# Bars of Chocolate



## Shipbuilder

This doesn't really come under "galley" but as you can eat it, I suppose it is near enough.

When I first went to sea, I purchased a bar of chocolate from the onboard shop. (None-air conditioned ship). When I opened it, it was covered in leprous white splotches. Took it back to chief steward and he told me it was always like that, the heat did it. That it would taste OK and do me no harm. I found this to be true and continued to eat it, white spots and all for several years (never suffering any consequences) until I got on air-conditioned ships when it was of normal appearance. 

Mentioned it today to my wife who was quite horrified, suggesting it was mould. I don't think it was, but any idea what chemical changes were occuring in it to make it look so awful?


----------



## eriskay

No - not mould - used to often see the same thing in the Middle East when there was no air-conditioning. Completely harmless, cannot remember the precise cause for the transformation but as I recall it's what happens naturally to cocoa/chocolate when exposed to certain temperature / humidity conditions.


----------



## stein

There is white chocolate to be had, maybe there is a relation between it and those white spots?


----------



## Lewis

Fat bloom is when the cocoa butter changes texture due to too warm of a temperature (above 75°). It can also be the sugar in the chocolate. 

You've probably seen a chocolate bar that has melted and then hardened again. It looks a bit streaked and greyish white.

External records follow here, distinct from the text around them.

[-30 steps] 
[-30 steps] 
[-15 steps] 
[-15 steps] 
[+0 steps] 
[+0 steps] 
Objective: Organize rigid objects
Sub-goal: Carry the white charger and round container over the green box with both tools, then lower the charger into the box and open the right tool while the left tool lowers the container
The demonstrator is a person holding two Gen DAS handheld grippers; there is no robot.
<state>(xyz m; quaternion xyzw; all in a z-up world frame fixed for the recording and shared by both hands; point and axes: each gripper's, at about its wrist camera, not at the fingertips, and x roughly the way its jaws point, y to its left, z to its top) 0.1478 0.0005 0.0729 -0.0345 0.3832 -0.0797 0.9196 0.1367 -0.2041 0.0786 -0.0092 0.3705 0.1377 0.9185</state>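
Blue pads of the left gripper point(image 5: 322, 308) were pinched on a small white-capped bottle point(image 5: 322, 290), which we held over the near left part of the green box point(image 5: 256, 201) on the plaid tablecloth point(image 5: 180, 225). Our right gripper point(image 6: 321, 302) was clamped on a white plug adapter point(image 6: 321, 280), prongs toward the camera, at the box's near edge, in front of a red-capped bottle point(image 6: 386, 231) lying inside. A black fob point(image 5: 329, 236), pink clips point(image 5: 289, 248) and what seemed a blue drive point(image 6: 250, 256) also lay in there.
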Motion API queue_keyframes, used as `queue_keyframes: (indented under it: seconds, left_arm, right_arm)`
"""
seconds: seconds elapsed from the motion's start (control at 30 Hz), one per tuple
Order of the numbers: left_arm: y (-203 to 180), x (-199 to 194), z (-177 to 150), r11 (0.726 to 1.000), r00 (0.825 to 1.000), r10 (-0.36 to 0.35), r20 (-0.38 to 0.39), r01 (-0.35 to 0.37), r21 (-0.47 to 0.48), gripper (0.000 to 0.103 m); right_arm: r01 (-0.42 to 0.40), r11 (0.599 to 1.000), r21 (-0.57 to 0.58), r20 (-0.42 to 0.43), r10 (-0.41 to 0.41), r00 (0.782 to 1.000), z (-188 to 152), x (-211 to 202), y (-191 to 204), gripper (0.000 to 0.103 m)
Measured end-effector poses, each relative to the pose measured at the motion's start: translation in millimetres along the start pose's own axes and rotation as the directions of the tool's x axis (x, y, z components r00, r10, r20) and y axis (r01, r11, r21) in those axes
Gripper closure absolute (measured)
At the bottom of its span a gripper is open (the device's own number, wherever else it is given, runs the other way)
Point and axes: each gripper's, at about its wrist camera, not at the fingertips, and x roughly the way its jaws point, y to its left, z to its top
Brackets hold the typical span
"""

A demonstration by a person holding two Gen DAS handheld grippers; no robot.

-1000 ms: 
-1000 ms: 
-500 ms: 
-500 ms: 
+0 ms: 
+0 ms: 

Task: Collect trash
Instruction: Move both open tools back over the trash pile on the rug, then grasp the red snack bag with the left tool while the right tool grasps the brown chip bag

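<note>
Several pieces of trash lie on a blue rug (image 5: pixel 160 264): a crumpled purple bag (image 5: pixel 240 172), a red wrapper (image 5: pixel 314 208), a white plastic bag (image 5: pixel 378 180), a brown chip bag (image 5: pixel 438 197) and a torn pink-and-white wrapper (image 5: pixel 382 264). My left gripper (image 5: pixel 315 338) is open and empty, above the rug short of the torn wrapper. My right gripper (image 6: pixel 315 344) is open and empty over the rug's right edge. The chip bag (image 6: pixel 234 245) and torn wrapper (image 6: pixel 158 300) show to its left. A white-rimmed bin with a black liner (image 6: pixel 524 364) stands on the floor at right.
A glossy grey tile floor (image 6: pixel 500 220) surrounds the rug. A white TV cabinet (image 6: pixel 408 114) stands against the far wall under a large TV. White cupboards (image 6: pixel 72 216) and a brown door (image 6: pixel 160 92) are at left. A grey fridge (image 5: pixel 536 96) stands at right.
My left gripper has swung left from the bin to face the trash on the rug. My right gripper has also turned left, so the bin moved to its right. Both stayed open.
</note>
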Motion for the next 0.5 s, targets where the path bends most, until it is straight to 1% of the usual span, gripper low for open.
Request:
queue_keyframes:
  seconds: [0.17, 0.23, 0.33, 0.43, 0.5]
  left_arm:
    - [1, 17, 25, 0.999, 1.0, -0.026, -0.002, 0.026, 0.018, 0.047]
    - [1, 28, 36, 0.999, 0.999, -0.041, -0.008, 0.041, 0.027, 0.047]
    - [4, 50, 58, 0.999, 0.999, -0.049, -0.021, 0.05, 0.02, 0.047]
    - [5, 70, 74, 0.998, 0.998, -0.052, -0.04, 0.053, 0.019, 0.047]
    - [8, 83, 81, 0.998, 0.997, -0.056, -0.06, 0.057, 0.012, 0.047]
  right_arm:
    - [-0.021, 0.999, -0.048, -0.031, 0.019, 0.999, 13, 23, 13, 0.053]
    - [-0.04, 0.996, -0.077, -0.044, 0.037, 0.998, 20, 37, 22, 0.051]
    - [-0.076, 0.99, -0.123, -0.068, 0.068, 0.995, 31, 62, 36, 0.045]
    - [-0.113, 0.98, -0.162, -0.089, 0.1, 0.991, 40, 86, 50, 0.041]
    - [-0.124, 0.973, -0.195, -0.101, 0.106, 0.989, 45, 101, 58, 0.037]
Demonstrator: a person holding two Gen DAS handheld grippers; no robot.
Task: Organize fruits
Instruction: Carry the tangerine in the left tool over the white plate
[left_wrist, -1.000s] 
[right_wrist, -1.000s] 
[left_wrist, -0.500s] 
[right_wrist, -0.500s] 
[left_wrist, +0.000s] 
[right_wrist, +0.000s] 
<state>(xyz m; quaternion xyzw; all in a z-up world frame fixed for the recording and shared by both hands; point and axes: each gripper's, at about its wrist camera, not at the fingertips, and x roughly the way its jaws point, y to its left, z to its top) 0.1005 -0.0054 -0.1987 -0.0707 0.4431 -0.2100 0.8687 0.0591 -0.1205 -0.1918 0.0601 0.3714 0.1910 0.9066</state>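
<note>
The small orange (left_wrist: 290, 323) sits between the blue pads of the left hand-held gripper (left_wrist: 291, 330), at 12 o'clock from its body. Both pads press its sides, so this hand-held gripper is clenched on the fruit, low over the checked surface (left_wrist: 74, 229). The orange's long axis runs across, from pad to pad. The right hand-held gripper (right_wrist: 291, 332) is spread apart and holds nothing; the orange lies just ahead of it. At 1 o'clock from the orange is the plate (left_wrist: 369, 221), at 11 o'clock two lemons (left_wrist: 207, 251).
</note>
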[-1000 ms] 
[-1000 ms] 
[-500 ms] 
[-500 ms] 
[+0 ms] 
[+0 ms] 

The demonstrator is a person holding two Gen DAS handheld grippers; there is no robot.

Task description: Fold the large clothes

Shouldn't do you any harm, just taste a bit stale.


----------



## Shipbuilder

As far as I recall, it tasted fine and I certainly never suffered any ill effects, but it did look pretty awful. The shop area must have been over 100 degrees in the tropics, I think it was down aft somewhere (JOYA MCCANCE, ore carrier).


----------



## Pat Kennedy

Shipbuilder said:


> As far as I recall, it tasted fine and I certainly never suffered any ill effects, but it did look pretty awful. The shop area must have been over 100 degrees in the tropics, I think it was down aft somewhere (JOYA MCCANCE, ore carrier).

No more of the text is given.